W kilku miastach w Polsce sekcja kobiet Ruchu Narodowego zorganizowała antyfeministyczne pikiety pod hasłem „ W imieniu dam”. – Trzeba pokazać ludziom, że feministki nie występują w imieniu wszystkich kobiet, że prawdziwe kobiety są przeciwko aborcji przeciwnie od tego co głoszą feministki nazywając zabijanie dzieci „prawem do wyboru”- stwierdziła Katarzyna Jóżwik, jedna z uczestniczek warszawskiej pikiety.
-
Problemem w Polsce nie są sprawy płci, walka płci, czy prawa kobiet. Prawdziwymi problemami w Polsce są: zapaść demograficzna, masowa emigracja oraz odbieranie rodzicom dzieci, na które ich nie stać - mówiła podczas warszawskiej pikiety przewodnicząca zgromadzenia Paula Magiera. W manifestacji uczestniczyło kilkanaście kobiet i mężczyzn z Sekcji Kobiet Ruchu Narodowego oraz Młodzieży Wszechpolskiej.
-
Nie definiujemy się tylko przez stanie w opozycji do feministek, chcemy pokazywać swoje pozytywne przesłanie, chcemy pokazywać, że cenimy sobie kobiecość. Jesteśmy młodymi patriotkami, które chcą, żeby kobiety były postrzegane jako kobiety. Chcemy pokazywać swoją wizje kobiecości – stwierdziła jedna z organizatorek pikiety, Kinga Nelken z Ruchu Narodowego.
–
Kobiecość to jest to, że umiemy się różnić od mężczyzn, że są pewne role społeczne, których chcemy się trzymać, że w rodzinie dzielimy się odpowiedzialnością a nie to, że będziemy chciały za wszelką cenę nosić spodnie - mówiła Nelken. -
Na tle feministek wypadamy czasami nie tak dobrze, jak byśmy chciały, feministki mają bardzo mocny przekaz, bardzo mocno walczą o swoje postulaty, natomiast my, mimo, że większość społeczeństwa myśli podobnie do nas, nie jesteśmy w polskiej debacie zauważane - stwierdziła młoda aktywistka.

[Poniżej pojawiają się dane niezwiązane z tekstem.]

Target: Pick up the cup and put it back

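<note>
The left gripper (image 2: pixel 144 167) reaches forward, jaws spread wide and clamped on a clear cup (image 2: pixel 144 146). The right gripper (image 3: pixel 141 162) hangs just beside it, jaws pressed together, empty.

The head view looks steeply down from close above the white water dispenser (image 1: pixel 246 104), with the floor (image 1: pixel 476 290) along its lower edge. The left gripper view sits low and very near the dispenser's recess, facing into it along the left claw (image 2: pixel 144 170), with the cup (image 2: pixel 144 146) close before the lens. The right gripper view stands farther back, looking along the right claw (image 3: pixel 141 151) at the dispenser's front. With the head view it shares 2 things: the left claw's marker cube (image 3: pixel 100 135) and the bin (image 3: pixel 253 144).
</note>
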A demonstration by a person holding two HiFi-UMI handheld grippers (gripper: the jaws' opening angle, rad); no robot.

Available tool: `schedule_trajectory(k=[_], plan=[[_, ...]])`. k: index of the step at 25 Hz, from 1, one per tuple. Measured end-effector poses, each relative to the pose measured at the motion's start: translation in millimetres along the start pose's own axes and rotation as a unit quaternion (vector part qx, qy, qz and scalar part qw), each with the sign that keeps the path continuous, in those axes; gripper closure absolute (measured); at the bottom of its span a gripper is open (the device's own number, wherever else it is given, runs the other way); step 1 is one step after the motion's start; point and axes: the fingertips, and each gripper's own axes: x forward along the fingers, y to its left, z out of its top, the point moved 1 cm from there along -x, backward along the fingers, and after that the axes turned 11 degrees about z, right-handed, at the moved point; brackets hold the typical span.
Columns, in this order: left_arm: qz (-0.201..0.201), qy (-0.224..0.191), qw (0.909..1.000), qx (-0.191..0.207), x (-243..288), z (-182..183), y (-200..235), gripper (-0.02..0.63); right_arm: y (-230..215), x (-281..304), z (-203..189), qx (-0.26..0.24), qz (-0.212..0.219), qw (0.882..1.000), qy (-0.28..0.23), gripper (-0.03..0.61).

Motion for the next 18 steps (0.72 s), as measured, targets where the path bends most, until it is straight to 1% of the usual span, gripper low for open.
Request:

Manifestujący przynieśli ze sobą transparenty z hasłami : „
Nie dla aborcji”, „
Stop Multikulti”, „
Bądźmy damami, nie feministkami”. Zgromadzeni rozdawali przechodzącym przez Plac Zamkowy tulipany i ciastka.
Po przemówieniach puszczono nagrania kazań Jana Pawła II oraz księdza Jerzego Popiełuszki. Podobne pikiety odbyły się w Krakowie i Lublinie.